My husband is a surfer too. He understands this language of timing and humility in his body. This past Christmas, he gave me a small gold charm engraved with those same words. He knew exactly what they meant to me. Holding it, I felt my brother’s presence and the quiet continuity of that teaching moving through my life.

There is no straight line through the hardest parts of life. There is only a long, curving wave.

In my own life, through grief, burnout, and now the identity shift of retirement, I have come to see that this uncertain learning space is not something to be fixed. It is a season of becoming.

In Intuition Painting®, there is a moment when the image falls apart before it comes together. People want to fix it or abandon it. But if they stay, if they keep listening instead of forcing, something deeper begins to emerge.

Life does the same.

Resilience is not built by mastering the wave. It is built by learning not to abandon yourself while you are on it. The in-between is not empty. It is full of subtle information…sensations, hunches, quiet shifts of timing.

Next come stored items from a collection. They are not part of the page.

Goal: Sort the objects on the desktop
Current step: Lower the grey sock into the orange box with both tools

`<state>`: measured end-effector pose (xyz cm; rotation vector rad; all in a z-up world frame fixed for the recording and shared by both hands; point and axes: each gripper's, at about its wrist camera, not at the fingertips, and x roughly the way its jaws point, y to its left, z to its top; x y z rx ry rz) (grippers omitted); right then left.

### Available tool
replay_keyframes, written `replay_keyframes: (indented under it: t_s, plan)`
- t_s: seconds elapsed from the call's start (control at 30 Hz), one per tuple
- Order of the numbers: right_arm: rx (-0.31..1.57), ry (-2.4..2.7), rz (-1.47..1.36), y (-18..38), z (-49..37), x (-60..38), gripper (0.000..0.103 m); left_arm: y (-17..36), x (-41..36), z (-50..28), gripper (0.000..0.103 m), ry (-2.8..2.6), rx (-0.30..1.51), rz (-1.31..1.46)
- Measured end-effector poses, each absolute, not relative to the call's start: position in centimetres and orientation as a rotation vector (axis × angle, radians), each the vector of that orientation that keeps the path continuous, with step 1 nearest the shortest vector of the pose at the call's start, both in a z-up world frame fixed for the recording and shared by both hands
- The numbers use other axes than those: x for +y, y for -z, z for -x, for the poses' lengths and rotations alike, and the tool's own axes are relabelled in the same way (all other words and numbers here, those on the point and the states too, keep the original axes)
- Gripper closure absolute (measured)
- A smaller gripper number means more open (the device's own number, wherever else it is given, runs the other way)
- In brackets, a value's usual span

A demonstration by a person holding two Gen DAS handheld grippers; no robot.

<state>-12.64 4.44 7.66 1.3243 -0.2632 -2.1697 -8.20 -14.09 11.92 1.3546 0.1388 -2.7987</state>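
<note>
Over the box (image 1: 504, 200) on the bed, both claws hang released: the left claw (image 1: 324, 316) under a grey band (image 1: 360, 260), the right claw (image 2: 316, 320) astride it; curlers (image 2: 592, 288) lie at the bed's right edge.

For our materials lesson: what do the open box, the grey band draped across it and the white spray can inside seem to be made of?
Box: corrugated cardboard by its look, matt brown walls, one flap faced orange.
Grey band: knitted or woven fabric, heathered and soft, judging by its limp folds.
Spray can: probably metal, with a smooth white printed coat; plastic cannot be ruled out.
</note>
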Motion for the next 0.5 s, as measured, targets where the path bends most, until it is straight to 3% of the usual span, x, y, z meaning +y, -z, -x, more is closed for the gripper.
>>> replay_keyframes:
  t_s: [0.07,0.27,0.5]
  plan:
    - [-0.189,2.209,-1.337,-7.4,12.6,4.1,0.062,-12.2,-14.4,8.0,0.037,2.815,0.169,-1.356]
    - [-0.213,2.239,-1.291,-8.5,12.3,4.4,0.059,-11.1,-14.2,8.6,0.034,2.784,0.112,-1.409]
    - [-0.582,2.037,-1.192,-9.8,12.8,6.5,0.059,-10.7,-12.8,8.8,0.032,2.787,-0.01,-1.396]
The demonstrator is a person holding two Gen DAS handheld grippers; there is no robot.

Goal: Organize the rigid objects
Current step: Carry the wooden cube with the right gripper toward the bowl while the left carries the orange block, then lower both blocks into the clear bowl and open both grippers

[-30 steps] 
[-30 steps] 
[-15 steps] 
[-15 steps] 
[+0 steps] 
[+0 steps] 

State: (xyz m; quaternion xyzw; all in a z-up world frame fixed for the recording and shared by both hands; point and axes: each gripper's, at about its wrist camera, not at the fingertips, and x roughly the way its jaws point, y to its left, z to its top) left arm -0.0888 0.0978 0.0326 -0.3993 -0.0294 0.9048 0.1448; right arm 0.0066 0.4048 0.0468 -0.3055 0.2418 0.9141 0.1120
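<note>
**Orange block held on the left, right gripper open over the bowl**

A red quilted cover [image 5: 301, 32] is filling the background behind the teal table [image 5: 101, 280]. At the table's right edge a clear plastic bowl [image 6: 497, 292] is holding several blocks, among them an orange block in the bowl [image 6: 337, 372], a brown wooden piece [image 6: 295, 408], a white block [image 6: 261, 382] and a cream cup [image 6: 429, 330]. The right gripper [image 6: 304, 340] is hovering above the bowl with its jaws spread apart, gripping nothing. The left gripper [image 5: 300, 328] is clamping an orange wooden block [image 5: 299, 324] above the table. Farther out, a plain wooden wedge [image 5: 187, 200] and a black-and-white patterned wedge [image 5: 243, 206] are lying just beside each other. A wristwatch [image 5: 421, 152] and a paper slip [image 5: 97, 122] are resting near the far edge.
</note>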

But you can only feel these if you are willing to slow down enough to listen.

Frustration is often the mind’s protest against this kind of listening.

When we stay with not-knowing, we build something stronger than confidence. We build capacity, the ability to stay present without needing to see the whole shoreline. This is coherence. Not the absence of uncertainty, but the ability to remain whole inside it.

That little gold charm has become a touchstone for me. A reminder of my brother. A reminder of the ocean. A reminder that I don’t have to force the wave, only learn how to ride it. And it sits perfectly alongside another charm my husband gave me: a Catalina Island mermaid. We spent our honeymoon there, and have returned many times over the years for anniversaries and quiet escapes. It has become one of our favorite places — a landscape that holds memory, love, and the long rhythm of the sea.

Since I’ve been playing with Suno and creating songs I felt inspired to write a song in memory of my brother, who passed almost 25 years ago and had a profound influence on my life. It’s about roots, resilience, and learning to love the story you didn’t choose, amor fati, love your fate. You can listen to the song here: AMOR FATI (She Still Rises)

Sometimes the soul keeps teaching us the same lesson, just in new forms.

So if you find yourself in that long, learning space right now, unsure, unfinished, in between, consider this: You are not behind. You are not broken. You are being shaped. And resilience is quietly gathering beneath you, like a wave.

From my soul journey to yours,

Maria

Maria Rasimas

Maria Rasimas is an educator, operations leader, and expressive arts facilitator dedicated to helping others access their inner wisdom through creativity. After more than 40 years in higher education administration with California State University San Marcos, Maria founded Soul Journey Arts, where she offers Intuition Painting® workshops and creative retreats designed to inspire self-discovery, healing, and transformation. Her work bridges structure and soul—bringing together her analytical background and her lifelong passion for art as a path of growth and renewal.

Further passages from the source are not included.